Last year, attacks on business logic accounted for 74 per cent of attacks on German retail websites – compared to 71 per cent in the previous year. This makes Germany the global leader in such attacks.
Most attacks on business logic are automated and focus on the misuse of API connections. However, there are no attack patterns that help to monitor such attacks. Applying a general rule and assuming that all applications and API deployments are secure is hardly possible.
Automated attacks wreak havoc in retail
Sophisticated bots accounted for 42 per cent of automated data traffic in German commerce last year. Although this puts Germany below the global average for sophisticated bots, the number of malicious (bad) bots is slightly higher at 37.4 per cent (22.7 per cent globally). However, this automation is more difficult to recognise and stop. Such sophisticated bots can bypass basic defence measures and carry out dangerous attacks. The development of such bots can hardly be overlooked compared to previous years.

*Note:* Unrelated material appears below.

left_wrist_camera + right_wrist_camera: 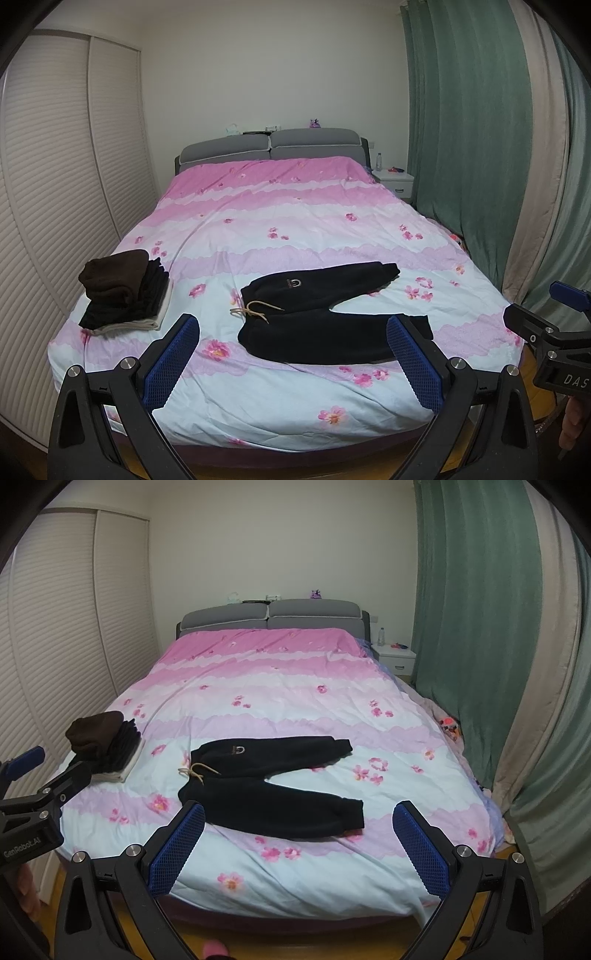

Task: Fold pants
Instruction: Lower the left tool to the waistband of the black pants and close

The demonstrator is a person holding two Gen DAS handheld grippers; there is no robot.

The number of account takeovers (ATO) increased significantly on Black Friday 2022. ATO is a type of attack in which cybercriminals attempt to compromise online accounts with stolen passwords and usernames. Before and during the 2022 holiday season, Imperva recorded an increased level of ATO events. The number of attacks increased in the fourth quarter and peaked in December.
Grinch bots and account takeovers
At Christmas time, so-called “grinch bots” – a type of sophisticated scalping bot – often disrupt sales and product redemptions. They scour online inventories and buy the most sought-after items of the season to resell them at a significant markup.
Application-layer DDoS attacks on retailers increased 5.5-fold in Germany in 2022. In 2023, attackers have focused heavily on DDoS attacks at the application layer (layer 7) with the aim of disrupting applications or taking them offline. One of the larger application layer (layer 7) attacks took place in November 2022 and correlated with Black Friday and Cyber Monday. These attacks often come from large networks of automated bots or compromised devices (botnets).”